RL. Graham is the collective nom de plume of a husband-and-wife team who were experts in World War I scholarship (tragically, the wife passed away from cancer while this book was being written). The couple (who, for convenience’s sake, I will simply refer to as the author Graham) brings their considerable academic expertise into creating an Agatha Christie-style locked-room mystery.
The book lives up to its reputation in that its setting of 1915 (smack in the middle of the Great War of 1914-1918) is delineated with marvellous authenticity. Graham situates the action on board the RMS Lusitania, a famous luxury liner that was historically torpedoed by a German U-20 submarine off the coast of the United Kingdom as it was nearing the end of its trans-Atlantic voyage from New York to the UK.
The book’s protagonist, Patrick Gallagher, who ostensibly works for the British Paymaster General’s Office, is charged with conveying the former British vice-consul in New York, Harry Chalfont, safely to the UK. Chalfont is suspected of being a major German spy, and virtually every other major character in the novel also has a complex past. It appears likely that a German-American named Charles Schurz, who is a notable engineer with a sound knowledge of arms and armaments, may also be a spy for the Germans.
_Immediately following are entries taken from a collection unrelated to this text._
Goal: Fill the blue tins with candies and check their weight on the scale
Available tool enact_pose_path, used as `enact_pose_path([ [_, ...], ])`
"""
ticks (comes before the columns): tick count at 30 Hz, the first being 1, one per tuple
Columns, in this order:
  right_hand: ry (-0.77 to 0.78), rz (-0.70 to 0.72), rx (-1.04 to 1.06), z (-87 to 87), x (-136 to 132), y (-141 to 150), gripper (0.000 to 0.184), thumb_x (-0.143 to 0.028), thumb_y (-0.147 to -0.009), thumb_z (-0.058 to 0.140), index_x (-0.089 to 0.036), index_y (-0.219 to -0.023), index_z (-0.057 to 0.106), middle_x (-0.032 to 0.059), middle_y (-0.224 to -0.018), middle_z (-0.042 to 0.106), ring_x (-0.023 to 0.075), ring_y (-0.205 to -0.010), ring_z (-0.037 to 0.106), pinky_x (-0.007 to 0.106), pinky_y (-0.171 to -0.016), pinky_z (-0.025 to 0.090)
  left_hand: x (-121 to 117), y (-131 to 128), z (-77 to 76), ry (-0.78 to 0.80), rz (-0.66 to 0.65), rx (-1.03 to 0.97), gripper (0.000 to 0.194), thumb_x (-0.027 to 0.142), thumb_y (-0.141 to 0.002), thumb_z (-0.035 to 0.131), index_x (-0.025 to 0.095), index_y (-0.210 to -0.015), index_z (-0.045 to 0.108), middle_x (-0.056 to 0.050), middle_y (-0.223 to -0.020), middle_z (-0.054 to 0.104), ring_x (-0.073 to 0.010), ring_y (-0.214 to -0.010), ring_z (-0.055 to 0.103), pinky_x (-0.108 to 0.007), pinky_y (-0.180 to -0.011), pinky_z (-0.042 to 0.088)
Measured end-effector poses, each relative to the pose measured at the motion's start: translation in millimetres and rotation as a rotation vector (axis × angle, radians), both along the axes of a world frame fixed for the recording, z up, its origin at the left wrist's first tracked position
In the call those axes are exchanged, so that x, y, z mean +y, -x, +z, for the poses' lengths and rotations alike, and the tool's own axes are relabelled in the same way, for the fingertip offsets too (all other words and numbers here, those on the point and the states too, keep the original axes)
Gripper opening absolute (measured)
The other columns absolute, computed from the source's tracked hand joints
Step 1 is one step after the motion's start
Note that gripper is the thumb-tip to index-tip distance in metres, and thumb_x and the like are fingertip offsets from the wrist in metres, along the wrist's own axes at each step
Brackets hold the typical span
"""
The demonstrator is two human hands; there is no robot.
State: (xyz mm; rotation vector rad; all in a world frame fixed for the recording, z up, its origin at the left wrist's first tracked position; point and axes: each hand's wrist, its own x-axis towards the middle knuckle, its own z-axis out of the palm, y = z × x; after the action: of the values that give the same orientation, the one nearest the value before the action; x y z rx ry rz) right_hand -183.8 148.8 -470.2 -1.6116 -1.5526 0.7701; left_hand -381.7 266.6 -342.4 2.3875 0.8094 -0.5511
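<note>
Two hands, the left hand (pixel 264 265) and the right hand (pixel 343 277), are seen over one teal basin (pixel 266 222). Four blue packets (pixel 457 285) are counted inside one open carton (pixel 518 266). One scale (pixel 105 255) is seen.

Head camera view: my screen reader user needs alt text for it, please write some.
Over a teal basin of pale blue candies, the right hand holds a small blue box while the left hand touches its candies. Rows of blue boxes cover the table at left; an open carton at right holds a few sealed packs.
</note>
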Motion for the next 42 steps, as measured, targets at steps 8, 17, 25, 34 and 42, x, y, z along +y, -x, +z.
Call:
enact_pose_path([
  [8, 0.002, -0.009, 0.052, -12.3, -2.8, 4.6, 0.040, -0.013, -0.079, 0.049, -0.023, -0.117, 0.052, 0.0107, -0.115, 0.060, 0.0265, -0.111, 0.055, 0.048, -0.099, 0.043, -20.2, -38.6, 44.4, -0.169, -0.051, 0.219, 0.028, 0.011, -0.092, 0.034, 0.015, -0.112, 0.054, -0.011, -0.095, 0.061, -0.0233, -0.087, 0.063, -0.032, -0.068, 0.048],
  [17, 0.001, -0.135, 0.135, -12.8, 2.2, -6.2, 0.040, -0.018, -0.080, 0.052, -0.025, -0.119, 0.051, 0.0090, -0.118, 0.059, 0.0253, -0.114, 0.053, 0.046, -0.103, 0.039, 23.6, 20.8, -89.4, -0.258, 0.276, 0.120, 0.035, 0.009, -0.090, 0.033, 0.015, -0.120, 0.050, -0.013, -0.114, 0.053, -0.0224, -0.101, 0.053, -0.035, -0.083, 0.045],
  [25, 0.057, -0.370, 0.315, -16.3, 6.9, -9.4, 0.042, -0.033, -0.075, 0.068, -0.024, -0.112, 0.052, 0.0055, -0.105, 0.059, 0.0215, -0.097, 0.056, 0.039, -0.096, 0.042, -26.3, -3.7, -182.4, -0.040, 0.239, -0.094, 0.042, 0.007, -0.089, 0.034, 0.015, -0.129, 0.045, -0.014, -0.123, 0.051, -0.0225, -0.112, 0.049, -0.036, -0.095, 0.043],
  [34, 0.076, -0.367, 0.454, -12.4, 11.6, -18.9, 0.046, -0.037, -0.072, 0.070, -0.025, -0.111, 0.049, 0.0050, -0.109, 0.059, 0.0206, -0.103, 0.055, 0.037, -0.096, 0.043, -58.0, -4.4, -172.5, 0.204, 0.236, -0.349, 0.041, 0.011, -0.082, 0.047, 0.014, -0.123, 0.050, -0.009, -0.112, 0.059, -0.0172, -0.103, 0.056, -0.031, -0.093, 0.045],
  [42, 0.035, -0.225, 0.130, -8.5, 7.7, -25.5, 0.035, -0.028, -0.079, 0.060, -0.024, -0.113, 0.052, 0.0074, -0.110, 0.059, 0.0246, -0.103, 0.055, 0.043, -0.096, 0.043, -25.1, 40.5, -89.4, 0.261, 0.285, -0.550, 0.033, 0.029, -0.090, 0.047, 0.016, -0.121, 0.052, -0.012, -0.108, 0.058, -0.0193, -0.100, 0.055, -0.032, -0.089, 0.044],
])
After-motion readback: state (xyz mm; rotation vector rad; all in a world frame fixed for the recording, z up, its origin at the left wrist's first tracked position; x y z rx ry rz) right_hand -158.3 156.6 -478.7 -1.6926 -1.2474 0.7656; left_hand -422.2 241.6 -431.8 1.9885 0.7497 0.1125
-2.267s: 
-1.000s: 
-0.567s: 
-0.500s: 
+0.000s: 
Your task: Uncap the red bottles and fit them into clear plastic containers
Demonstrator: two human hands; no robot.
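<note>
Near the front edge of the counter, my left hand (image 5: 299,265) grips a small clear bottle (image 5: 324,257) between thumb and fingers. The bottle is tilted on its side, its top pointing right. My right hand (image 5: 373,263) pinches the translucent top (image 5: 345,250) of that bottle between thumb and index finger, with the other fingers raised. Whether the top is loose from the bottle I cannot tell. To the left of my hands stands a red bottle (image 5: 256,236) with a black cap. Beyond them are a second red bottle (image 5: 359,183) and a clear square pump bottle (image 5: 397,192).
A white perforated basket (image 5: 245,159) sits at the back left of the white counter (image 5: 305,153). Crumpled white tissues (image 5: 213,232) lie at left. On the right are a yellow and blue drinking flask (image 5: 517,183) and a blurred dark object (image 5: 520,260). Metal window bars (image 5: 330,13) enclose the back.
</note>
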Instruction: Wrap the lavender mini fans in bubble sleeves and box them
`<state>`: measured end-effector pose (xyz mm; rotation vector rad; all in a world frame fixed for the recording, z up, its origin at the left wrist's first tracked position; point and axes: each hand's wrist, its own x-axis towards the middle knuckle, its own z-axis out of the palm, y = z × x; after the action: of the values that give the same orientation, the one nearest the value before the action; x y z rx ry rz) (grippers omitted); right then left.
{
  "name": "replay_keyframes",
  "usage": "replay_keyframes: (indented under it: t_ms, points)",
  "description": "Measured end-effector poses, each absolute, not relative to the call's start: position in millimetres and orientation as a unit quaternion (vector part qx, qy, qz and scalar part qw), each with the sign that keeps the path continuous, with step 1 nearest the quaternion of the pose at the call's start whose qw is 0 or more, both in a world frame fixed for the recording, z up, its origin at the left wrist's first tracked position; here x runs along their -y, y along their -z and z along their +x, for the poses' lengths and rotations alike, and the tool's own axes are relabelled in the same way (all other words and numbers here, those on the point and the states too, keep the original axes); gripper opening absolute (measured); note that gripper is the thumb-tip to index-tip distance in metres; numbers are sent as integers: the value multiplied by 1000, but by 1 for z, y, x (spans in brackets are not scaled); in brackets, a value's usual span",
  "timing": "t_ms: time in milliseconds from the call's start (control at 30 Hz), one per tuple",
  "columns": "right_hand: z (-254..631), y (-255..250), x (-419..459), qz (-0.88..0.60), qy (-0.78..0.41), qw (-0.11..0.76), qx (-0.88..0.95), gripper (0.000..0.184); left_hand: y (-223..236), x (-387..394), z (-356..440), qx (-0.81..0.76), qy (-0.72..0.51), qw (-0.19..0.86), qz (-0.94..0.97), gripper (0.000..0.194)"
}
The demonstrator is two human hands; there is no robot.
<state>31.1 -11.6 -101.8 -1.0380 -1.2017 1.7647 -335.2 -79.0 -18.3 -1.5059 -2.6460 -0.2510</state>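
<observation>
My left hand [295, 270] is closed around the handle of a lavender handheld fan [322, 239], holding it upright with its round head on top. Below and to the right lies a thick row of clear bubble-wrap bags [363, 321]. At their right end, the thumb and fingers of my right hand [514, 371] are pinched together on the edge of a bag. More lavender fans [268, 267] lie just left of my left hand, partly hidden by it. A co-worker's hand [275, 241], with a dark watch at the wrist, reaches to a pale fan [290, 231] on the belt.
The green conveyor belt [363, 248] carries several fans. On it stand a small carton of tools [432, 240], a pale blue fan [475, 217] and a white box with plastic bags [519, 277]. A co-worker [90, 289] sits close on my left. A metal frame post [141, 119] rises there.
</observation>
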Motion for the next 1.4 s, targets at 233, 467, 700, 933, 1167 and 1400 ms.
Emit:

Meanwhile, William Ripley, a theatrical impresario whose plays have failed consistently, appears to be in desperate need of money. Edwin Franklin, an American industrialist as rich as Croesus, the Lydian king, comes across as a very overbearing character. He is second in unpleasantness, however, to the businessman James Dowrich, who seems to have an unsavoury hold over many of the other characters.........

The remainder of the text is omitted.